**Problem requirements:** In the entries below, count the lines that include the word "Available" and reply with the number alone.

**Records excerpted from a collection:**
########################################
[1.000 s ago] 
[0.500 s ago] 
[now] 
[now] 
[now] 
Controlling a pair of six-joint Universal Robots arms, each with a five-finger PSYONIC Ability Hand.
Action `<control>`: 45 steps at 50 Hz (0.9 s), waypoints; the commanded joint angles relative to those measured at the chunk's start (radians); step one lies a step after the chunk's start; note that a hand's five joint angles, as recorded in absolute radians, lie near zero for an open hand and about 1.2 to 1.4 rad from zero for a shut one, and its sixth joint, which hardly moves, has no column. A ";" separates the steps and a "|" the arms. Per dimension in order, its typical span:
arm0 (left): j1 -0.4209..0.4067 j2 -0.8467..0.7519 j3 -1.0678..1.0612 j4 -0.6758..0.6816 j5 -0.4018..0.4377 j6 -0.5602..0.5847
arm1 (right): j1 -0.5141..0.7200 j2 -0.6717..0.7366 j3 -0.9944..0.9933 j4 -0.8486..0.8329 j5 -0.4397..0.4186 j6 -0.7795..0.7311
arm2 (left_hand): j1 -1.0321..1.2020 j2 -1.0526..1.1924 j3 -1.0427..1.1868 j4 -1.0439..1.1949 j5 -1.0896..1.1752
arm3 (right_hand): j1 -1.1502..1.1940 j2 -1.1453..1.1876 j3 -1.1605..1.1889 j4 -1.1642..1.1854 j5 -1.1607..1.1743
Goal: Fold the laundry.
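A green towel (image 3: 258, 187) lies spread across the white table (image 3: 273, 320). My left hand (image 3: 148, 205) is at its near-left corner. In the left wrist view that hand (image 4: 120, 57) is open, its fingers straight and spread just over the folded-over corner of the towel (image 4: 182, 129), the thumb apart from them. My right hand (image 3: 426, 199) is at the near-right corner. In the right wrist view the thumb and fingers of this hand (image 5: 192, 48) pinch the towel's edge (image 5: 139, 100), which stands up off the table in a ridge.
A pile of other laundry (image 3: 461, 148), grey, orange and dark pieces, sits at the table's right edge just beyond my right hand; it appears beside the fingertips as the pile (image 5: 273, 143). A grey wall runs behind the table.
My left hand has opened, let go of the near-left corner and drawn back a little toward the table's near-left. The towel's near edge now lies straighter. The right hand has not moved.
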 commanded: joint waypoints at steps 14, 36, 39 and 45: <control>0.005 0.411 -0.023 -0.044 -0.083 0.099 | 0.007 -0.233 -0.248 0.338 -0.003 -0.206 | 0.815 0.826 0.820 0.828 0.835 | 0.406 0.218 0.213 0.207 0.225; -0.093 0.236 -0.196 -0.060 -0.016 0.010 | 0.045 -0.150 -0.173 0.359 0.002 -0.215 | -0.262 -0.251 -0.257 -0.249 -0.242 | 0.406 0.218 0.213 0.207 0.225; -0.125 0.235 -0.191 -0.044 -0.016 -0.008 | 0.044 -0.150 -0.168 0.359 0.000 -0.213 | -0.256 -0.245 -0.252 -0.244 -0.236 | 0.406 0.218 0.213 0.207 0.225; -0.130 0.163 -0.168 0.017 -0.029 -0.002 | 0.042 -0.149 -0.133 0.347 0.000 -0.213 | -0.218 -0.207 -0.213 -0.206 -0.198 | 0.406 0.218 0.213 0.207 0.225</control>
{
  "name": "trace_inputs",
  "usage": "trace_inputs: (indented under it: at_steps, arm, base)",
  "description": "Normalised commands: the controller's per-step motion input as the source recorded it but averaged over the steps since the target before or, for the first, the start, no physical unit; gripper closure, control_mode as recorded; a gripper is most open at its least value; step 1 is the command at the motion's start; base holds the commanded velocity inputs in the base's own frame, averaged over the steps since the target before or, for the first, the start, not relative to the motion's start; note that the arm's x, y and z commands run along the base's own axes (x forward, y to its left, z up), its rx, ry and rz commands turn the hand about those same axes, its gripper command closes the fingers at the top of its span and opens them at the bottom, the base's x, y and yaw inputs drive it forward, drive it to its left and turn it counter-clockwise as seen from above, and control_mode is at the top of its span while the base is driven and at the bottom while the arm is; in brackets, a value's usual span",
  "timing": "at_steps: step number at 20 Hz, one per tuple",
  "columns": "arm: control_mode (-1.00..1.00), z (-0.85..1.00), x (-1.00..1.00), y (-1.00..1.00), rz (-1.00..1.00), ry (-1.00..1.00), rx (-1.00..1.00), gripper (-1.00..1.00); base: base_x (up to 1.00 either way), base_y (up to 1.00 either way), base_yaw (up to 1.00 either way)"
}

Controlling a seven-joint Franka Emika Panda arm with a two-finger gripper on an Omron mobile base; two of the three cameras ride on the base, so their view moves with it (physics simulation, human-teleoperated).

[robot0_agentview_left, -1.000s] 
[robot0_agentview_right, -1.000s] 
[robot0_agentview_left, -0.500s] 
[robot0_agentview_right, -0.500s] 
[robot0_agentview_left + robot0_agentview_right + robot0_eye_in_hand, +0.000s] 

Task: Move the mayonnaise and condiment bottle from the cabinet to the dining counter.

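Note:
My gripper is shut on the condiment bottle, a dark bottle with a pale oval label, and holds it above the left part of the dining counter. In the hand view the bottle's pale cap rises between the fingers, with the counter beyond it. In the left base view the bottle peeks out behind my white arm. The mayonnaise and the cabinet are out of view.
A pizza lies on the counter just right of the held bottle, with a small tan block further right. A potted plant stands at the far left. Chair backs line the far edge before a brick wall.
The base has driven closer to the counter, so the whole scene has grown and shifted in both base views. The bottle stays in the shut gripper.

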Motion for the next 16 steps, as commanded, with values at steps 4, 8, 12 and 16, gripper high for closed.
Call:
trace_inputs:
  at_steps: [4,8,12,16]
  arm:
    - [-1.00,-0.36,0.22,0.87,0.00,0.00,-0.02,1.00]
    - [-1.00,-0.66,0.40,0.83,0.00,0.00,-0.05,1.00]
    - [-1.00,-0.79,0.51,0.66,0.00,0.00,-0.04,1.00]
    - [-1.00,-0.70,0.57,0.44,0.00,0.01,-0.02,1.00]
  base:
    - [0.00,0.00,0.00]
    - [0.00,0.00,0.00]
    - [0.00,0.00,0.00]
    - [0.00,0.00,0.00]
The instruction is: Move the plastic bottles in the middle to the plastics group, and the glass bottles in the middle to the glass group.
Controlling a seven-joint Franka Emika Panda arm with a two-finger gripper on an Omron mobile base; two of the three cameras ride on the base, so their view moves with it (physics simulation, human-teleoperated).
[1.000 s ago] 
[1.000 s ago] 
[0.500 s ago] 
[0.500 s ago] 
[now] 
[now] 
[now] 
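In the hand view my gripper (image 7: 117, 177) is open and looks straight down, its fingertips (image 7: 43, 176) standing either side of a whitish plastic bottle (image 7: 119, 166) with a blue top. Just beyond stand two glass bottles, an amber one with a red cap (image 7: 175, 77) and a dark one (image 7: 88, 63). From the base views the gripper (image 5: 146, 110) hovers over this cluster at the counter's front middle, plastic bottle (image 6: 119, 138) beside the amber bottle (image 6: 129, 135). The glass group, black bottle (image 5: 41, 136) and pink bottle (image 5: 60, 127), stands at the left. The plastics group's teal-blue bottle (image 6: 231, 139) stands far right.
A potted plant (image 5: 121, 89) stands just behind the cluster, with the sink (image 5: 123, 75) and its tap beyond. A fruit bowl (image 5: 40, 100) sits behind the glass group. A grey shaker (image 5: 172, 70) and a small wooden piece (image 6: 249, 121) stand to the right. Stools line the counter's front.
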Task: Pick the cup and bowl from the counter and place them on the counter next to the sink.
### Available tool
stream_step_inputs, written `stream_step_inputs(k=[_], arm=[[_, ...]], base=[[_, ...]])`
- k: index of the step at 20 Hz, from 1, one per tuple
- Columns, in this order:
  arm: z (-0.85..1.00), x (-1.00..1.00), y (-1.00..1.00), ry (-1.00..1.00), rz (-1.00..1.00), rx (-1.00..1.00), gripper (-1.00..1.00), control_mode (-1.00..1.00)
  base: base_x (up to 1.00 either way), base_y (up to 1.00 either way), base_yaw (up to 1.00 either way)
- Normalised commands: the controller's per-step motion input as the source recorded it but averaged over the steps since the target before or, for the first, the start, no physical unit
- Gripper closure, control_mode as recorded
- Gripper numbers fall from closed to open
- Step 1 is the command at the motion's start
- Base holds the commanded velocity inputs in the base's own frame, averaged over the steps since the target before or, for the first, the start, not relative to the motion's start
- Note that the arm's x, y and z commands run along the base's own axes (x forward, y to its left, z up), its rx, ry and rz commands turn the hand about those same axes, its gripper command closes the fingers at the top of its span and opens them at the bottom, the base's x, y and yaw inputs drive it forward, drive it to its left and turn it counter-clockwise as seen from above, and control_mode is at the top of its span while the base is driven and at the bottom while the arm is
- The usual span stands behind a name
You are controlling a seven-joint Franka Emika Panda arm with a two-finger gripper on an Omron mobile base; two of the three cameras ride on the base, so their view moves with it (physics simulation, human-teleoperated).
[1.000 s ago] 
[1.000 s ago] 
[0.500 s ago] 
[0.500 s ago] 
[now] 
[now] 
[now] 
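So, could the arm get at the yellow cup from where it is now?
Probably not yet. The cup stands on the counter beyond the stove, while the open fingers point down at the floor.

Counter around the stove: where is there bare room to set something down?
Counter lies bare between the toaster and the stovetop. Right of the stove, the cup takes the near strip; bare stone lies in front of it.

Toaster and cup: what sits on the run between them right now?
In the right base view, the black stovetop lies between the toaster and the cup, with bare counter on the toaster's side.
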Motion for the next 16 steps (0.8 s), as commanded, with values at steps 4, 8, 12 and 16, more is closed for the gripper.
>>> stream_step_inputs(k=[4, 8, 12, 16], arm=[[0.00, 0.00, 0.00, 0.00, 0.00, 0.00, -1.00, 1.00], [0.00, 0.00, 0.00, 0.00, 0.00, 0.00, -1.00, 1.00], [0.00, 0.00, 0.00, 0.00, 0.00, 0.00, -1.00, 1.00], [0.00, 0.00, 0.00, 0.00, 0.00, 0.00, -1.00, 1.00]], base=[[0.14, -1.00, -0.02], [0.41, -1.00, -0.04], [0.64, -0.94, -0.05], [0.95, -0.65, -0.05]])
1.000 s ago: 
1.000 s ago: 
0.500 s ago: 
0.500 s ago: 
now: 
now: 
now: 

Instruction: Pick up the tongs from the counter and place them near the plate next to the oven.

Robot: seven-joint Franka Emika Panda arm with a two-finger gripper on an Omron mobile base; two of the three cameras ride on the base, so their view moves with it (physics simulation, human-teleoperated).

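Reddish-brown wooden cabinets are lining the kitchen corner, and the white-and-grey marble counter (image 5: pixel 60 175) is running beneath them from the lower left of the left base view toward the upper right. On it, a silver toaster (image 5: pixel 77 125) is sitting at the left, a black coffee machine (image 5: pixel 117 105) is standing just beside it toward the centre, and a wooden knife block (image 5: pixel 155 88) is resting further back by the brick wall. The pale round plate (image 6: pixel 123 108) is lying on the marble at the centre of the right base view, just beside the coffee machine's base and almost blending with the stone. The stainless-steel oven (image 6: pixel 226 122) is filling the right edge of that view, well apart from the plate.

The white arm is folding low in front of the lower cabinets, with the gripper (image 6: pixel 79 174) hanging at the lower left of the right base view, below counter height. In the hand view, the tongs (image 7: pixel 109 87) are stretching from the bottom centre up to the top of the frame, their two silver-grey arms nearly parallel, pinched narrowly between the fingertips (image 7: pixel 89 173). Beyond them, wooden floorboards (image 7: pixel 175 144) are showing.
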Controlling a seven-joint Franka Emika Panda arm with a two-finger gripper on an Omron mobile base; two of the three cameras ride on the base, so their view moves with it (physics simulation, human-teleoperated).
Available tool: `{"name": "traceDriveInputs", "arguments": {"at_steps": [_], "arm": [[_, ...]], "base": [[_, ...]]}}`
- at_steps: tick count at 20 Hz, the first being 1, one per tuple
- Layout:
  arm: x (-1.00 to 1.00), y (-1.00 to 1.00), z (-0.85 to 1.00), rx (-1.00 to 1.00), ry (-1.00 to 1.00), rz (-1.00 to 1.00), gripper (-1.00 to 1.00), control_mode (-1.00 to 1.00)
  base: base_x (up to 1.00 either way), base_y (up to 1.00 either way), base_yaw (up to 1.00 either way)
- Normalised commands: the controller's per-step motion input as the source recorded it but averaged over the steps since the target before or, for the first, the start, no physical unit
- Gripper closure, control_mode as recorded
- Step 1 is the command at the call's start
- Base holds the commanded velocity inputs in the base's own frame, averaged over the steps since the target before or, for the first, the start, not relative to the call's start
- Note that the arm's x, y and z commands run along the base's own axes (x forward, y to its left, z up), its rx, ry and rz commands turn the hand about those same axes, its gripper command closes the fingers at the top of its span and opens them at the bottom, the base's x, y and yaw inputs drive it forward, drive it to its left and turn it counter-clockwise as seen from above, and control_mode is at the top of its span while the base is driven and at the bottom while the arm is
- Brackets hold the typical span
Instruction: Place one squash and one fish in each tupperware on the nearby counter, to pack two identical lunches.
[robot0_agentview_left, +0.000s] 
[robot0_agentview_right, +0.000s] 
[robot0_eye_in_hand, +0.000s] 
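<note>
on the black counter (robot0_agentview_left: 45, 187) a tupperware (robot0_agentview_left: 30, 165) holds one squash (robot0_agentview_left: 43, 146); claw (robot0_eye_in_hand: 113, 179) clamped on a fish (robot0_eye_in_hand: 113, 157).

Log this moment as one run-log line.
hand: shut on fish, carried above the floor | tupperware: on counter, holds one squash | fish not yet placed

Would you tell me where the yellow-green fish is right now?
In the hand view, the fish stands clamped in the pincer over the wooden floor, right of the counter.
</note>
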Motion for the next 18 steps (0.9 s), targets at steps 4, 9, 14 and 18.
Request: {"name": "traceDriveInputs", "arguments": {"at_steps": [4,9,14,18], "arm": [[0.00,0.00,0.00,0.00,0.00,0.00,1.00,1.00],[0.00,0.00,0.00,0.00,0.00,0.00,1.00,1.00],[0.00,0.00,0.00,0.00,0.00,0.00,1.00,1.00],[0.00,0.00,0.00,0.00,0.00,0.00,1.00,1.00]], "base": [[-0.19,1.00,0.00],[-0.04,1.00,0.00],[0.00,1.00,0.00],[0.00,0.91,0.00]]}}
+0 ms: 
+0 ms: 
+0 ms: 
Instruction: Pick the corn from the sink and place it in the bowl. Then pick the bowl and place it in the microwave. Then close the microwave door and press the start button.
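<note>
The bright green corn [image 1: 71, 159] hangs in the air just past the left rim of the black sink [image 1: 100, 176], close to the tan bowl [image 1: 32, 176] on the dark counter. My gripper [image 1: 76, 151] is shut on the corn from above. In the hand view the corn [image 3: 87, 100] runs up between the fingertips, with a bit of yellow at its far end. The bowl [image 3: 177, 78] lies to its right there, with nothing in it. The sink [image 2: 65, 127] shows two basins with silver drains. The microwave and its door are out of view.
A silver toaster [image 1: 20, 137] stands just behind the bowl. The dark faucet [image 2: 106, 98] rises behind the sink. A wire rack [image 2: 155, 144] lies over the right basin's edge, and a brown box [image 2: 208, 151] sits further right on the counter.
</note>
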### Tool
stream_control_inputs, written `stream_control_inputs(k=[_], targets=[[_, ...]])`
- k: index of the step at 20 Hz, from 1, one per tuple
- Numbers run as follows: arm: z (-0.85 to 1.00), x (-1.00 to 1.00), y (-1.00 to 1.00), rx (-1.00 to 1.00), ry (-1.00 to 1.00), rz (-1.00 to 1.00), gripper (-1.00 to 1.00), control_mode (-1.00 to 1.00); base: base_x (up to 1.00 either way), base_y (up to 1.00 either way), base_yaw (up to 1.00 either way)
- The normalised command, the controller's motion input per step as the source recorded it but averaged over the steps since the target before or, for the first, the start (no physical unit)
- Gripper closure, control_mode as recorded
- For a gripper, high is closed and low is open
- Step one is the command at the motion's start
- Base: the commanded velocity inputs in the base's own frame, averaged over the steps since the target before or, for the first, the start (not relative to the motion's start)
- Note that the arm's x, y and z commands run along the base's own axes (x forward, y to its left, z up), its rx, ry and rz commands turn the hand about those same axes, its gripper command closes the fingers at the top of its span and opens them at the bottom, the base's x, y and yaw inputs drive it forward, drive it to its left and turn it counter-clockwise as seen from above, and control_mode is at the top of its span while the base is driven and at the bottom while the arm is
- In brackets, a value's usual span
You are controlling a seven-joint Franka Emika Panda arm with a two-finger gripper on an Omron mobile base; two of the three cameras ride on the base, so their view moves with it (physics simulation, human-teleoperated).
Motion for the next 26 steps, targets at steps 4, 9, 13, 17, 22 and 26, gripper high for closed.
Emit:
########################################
**Answer space:** 2